Incidencia #42561

MSVCRT.DLL implementation of POSIX dup2() function does not conform to POSIX.1

Abrir Fecha: 2021-06-23 07:34 Última actualización: 2021-06-27 04:38

Informador:
Propietario:
(Ninguno)
Tipo:
Estado:
Open
Componente:
Hito:
(Ninguno)
Prioridad:
5 - Medium
Gravedad:
5 - Medium
Resolución:
Ninguno
Fichero:
Ninguno
Vote
Score: 1
100.0% (1/1)
0.0% (0/1)

Details

I've been aware of this non-conformity for several years, yet it continues to trip me up, on occasion. Consider the code fragment:

  1. int fd = open( "foo.txt", O_CREAT | O_EXCL, S_IREAD | S_IWRITE );
  2. if( dup2( fd, STDOUT_FILENO ) != STDOUT_FILENO )
  3. perror( "open" );

On a POSIX.1 conforming platform, (with added support for the BSD standard S_IREAD and S_IWRITE macros), assuming that "foo.txt" is successfully opened, and bound to STDOUT_FILENO by the dup2() call, the condition dup2( fd, STDOUT_FILENO ) == STDOUT_FILENO will evaluate as TRUE, and the perror() call will not be invoked.

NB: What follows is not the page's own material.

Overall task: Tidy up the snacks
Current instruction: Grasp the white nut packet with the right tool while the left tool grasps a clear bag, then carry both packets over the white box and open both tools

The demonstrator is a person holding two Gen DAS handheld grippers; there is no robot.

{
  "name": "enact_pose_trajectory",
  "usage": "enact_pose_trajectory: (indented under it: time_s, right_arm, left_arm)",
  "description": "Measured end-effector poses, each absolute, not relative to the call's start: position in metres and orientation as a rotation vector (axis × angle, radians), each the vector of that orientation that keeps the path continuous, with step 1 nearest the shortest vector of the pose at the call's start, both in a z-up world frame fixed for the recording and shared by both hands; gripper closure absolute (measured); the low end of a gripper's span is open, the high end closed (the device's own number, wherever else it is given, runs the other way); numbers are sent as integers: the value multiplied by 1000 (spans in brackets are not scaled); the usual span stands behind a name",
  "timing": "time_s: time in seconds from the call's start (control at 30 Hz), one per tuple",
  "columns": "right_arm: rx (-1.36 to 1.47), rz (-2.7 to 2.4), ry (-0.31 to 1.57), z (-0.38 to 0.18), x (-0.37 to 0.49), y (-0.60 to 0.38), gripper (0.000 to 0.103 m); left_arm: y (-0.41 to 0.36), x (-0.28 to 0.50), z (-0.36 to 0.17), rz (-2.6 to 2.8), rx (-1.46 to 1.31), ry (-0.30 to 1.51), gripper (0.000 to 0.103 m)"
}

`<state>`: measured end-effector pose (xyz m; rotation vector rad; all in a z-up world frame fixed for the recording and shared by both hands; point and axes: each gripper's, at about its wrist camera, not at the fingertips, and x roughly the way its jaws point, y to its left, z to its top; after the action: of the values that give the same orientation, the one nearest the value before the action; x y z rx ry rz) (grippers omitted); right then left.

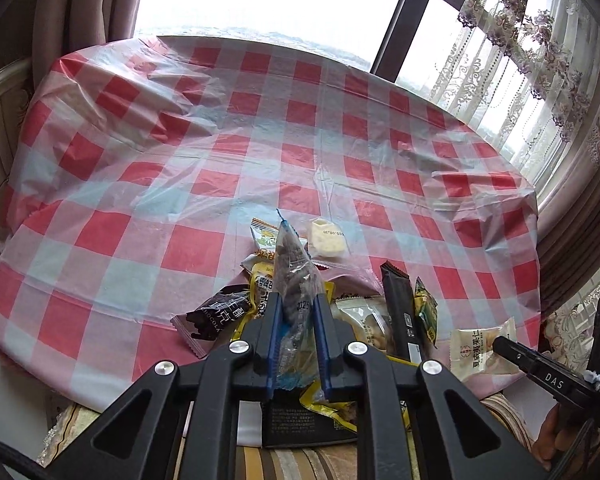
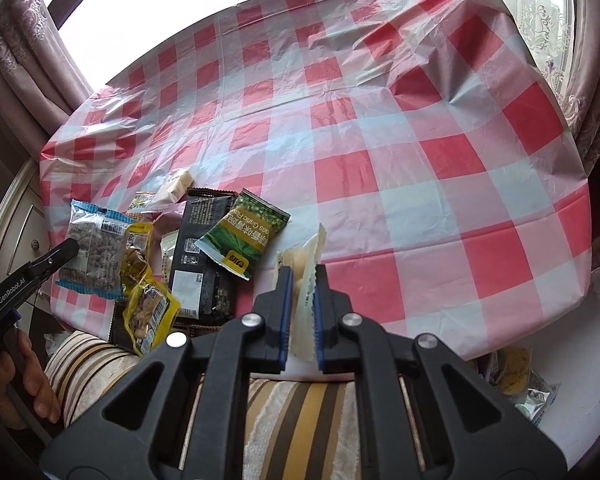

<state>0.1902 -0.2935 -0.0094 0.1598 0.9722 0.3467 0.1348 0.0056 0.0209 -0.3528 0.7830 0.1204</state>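
Both grippers are gripping snack packets above the near table edge.

The left gripper point(image 1: 296, 312) is pinching a clear nut bag point(image 1: 294, 280) between closed jaws; the right gripper point(image 2: 302, 292) is clamping a cream packet point(image 2: 304, 276) likewise. Beneath them a green pea packet point(image 2: 242, 236), black bar point(image 2: 204, 248) and yellow packets point(image 2: 150, 314) are crowding the checked tablecloth point(image 2: 380, 140).
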Motion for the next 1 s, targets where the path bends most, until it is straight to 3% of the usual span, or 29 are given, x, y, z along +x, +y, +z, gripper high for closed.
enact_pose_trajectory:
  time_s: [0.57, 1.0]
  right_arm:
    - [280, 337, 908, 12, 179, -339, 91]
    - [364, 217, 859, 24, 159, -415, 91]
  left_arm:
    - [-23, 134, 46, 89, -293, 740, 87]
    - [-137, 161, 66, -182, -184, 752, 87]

However, on Windows, the same code, (assuming that errno is zero, immediately prior to its execution), will likely result in output (from perror(), which is invoked) similar to:
open: Success.

The reason for this disparity, given a function prototype of int dup2( int fd1, int fd2 ), is that, whereas POSIX.1 stipulates that the return value, following a successful invocation, shall be equal to fd2, the Microsoft implementation always returns zero, on success, regardless of the value of fd2.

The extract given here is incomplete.